Work required
This task calls for copying every line in the data below that contains the word "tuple".
--- Supplied material ---
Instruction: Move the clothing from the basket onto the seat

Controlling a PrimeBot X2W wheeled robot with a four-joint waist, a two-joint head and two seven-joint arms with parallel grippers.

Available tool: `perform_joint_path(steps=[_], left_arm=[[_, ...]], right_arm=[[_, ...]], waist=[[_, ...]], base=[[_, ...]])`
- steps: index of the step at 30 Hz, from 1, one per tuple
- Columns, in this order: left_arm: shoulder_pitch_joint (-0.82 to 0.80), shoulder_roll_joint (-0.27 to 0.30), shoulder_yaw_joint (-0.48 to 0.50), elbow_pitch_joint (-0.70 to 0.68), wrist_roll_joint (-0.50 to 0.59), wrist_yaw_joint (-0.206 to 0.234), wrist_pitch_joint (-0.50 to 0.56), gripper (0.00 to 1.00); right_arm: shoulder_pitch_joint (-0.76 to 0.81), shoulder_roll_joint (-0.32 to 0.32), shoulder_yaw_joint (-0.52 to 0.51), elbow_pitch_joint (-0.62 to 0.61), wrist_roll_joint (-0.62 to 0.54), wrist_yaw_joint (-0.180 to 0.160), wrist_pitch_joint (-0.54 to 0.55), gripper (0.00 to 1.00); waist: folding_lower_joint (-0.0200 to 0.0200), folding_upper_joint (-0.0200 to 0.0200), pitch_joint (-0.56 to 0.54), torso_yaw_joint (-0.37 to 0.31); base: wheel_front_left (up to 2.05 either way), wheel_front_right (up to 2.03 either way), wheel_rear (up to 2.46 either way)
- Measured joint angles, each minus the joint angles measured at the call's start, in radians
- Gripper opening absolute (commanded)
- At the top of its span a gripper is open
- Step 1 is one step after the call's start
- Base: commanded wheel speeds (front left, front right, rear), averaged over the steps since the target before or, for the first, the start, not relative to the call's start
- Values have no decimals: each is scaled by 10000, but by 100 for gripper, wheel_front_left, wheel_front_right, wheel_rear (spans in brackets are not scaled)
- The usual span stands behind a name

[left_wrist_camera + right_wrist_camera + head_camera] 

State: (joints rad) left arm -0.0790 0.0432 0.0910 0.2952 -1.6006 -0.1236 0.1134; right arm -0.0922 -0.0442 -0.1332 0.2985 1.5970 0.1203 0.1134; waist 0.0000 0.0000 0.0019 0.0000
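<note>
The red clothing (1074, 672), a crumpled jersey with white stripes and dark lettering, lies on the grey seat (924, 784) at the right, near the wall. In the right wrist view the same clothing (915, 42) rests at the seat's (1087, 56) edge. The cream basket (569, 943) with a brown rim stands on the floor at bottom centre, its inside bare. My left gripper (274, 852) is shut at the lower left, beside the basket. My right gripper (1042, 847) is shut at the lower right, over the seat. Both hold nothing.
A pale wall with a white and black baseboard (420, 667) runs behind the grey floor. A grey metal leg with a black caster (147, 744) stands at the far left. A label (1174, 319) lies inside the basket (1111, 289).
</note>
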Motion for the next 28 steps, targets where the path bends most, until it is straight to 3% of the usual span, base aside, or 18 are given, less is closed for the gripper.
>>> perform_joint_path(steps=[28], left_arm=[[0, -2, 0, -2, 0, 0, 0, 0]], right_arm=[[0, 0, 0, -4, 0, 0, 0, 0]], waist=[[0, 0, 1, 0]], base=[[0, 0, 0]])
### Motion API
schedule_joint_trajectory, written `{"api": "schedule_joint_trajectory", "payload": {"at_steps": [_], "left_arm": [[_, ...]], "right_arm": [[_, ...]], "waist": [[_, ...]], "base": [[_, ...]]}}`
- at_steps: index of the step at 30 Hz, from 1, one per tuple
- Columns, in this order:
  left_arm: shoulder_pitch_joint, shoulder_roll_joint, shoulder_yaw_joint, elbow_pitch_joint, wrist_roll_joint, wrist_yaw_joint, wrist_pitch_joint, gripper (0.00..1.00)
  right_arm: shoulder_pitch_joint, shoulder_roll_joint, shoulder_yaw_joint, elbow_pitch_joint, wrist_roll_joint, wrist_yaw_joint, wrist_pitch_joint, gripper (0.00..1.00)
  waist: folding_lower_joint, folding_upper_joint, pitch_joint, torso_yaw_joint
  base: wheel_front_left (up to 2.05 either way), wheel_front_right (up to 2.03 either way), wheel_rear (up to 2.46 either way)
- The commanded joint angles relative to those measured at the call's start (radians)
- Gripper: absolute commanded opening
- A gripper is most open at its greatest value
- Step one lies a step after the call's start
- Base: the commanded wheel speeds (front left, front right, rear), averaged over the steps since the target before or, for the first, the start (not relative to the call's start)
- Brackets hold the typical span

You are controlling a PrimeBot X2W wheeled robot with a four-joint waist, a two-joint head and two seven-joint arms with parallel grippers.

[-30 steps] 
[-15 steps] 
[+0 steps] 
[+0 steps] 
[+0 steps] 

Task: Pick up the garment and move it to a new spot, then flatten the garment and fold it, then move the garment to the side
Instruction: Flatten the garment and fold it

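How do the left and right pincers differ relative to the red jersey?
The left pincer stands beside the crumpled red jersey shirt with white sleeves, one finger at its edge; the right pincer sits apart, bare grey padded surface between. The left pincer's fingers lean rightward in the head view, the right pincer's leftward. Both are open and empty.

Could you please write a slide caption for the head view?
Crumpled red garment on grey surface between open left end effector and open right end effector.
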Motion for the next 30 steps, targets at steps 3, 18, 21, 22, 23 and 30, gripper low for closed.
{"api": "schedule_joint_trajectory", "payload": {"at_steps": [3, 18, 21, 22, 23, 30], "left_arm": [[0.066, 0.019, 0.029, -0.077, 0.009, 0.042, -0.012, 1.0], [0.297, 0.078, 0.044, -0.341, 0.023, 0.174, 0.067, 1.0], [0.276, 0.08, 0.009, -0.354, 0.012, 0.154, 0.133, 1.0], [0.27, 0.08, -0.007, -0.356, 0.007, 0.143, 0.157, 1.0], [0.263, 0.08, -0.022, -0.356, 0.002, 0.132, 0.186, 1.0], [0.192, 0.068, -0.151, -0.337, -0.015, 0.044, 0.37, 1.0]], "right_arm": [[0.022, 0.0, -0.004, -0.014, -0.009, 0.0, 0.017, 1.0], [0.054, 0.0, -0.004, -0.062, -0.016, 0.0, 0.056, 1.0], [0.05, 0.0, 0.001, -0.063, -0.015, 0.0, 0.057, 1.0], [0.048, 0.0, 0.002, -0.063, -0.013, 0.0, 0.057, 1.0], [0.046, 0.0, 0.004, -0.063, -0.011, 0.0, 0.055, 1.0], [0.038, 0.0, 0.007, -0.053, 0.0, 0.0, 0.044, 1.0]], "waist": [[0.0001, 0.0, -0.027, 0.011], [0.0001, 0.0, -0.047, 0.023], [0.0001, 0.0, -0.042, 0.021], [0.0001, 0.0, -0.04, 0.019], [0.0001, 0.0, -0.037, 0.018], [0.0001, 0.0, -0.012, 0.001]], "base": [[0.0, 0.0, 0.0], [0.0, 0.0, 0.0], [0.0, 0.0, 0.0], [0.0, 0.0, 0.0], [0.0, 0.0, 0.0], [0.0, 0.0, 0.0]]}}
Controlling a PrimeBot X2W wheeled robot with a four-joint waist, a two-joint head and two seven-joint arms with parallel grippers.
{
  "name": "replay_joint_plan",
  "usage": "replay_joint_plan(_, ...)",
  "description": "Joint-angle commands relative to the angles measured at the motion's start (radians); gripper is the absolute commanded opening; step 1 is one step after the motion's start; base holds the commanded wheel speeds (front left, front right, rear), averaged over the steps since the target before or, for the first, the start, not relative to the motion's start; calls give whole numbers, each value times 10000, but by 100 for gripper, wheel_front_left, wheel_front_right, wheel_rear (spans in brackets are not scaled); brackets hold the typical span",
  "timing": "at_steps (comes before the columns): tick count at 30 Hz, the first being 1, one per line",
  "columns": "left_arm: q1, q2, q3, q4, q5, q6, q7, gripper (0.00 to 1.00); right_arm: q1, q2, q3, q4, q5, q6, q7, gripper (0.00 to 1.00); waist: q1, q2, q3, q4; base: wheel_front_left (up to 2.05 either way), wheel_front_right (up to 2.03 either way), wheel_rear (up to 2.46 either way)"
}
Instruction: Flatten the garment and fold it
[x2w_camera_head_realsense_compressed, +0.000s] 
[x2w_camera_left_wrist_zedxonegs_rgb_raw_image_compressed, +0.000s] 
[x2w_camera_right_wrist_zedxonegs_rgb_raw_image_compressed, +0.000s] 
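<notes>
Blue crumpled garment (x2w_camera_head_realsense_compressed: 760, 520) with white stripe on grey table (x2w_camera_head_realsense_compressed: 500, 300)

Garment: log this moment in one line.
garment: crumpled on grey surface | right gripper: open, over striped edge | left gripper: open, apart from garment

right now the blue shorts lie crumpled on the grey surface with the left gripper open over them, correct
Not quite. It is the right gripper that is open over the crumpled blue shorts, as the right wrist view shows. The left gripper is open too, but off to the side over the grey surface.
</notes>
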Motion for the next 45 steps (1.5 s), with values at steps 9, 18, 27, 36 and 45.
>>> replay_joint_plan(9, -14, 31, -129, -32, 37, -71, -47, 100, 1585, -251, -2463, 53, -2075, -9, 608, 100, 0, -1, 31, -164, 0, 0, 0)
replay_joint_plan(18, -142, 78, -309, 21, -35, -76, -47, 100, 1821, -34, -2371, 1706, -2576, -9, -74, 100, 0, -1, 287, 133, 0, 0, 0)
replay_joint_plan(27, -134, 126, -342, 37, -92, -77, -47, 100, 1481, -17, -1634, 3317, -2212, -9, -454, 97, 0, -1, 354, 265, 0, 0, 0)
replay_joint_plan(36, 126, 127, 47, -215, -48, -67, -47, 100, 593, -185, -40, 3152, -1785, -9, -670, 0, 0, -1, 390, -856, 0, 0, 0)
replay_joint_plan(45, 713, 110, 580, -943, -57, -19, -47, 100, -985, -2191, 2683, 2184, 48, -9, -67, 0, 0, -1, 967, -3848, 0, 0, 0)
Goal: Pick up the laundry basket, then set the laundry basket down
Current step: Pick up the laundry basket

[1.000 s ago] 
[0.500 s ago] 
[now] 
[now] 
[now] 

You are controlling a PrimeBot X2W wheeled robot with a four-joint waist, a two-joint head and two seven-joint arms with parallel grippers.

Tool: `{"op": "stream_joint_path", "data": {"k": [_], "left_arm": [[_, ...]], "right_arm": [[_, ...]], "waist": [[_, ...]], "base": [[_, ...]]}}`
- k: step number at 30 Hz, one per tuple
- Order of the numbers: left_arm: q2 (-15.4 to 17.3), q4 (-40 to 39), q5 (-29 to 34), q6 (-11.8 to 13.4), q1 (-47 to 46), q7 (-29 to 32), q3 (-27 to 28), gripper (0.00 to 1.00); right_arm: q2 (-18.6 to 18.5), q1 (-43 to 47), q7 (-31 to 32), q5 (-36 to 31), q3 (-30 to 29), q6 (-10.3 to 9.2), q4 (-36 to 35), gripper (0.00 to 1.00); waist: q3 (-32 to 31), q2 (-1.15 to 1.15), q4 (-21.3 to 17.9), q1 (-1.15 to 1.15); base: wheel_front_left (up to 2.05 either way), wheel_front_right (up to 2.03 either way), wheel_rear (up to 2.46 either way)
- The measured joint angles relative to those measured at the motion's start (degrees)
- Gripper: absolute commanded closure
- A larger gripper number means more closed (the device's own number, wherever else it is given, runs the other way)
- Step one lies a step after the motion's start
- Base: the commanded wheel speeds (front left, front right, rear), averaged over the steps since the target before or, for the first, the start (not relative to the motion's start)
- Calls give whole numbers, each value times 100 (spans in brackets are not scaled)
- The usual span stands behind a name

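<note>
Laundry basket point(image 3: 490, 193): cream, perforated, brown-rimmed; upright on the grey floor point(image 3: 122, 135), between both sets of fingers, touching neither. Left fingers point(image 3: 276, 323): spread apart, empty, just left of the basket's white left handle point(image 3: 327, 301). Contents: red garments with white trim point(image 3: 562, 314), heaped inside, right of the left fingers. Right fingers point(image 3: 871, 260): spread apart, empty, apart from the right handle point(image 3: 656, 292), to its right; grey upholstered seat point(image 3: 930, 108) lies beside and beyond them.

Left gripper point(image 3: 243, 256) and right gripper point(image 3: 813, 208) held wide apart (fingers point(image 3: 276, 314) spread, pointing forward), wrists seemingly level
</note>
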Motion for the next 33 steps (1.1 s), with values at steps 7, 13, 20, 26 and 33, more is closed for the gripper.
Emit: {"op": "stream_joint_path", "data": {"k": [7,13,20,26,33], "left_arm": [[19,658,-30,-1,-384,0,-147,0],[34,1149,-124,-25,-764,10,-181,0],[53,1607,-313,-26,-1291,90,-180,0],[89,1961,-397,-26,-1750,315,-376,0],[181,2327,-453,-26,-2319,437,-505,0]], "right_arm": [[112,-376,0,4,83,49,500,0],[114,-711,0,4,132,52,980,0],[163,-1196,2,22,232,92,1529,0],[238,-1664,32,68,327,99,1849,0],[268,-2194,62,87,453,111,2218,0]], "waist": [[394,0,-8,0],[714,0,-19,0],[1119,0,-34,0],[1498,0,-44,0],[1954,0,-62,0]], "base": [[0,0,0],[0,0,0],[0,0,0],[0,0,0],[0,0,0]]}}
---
Written reply
- steps: index of the step at 30 Hz, from 1, one per tuple
- at_steps: index of the step at 30 Hz, from 1, one per tuple
- k: step number at 30 Hz, one per tuple

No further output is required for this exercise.